#### GIVEN DATA:
****
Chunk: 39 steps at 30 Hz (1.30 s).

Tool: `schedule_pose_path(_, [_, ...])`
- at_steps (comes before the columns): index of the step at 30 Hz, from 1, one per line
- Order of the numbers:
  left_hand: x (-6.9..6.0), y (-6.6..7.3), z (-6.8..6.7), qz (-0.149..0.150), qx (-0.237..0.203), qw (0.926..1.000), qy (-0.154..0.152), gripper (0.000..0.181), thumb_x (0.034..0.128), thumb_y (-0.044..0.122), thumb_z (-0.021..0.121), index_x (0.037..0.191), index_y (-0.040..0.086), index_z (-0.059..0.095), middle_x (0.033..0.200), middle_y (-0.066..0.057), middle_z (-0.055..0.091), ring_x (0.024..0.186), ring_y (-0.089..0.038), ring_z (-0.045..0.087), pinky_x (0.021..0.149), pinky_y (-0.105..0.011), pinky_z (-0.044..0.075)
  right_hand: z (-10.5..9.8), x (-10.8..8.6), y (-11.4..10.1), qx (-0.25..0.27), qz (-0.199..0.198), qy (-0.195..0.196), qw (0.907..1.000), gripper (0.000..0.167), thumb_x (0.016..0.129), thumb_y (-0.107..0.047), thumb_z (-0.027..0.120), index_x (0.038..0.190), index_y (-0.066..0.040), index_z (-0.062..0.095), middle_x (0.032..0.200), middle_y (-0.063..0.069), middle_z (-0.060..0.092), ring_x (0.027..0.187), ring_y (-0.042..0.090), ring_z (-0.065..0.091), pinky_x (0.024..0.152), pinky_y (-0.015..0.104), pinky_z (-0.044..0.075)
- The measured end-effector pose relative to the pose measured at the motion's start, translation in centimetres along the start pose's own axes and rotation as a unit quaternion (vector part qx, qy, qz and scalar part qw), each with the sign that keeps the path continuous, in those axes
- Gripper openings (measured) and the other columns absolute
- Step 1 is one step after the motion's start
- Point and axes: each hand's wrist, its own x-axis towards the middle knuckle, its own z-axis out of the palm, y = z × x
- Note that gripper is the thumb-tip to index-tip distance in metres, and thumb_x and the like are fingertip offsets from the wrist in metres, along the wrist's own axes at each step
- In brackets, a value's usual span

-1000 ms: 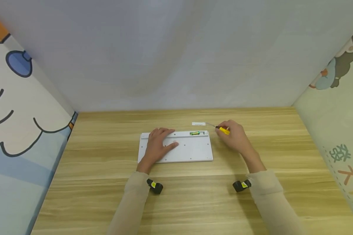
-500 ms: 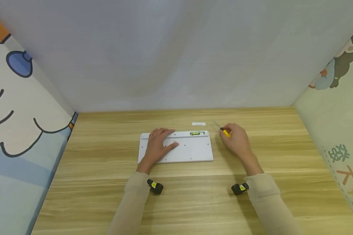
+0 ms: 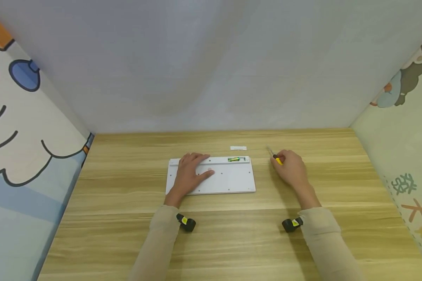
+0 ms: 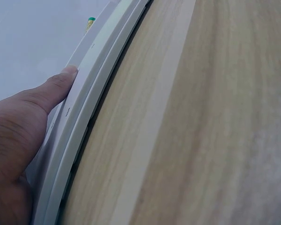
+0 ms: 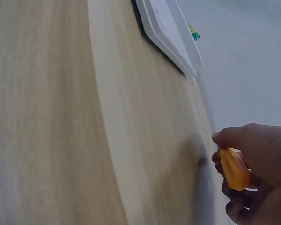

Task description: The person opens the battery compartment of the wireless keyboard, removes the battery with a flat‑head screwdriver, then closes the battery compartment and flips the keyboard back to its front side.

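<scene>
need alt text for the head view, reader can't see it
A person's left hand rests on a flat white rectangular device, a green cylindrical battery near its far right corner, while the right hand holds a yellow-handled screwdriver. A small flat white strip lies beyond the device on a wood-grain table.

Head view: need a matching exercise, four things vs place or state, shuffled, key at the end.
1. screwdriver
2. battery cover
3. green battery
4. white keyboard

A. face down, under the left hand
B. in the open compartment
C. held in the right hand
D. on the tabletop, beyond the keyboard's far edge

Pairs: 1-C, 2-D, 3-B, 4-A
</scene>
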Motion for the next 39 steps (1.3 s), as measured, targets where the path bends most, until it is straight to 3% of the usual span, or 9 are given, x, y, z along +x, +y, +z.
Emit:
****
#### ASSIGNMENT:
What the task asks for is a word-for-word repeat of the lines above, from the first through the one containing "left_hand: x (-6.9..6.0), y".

#### REPLY:
Chunk: 39 steps at 30 Hz (1.30 s).

Tool: `schedule_pose_path(_, [_, ...])`
- at_steps (comes before the columns): index of the step at 30 Hz, from 1, one per line
- Order of the numbers:
  left_hand: x (-6.9..6.0), y (-6.6..7.3), z (-6.8..6.7), qz (-0.149..0.150), qx (-0.237..0.203), qw (0.926..1.000), qy (-0.154..0.152), gripper (0.000..0.181), thumb_x (0.034..0.128), thumb_y (-0.044..0.122), thumb_z (-0.021..0.121), index_x (0.037..0.191), index_y (-0.040..0.086), index_z (-0.059..0.095), middle_x (0.033..0.200), middle_y (-0.066..0.057), middle_z (-0.055..0.091), ring_x (0.024..0.186), ring_y (-0.089..0.038), ring_z (-0.045..0.087), pinky_x (0.021..0.149), pinky_y (-0.105..0.011), pinky_z (-0.044..0.075)

That is the complete output for this exercise.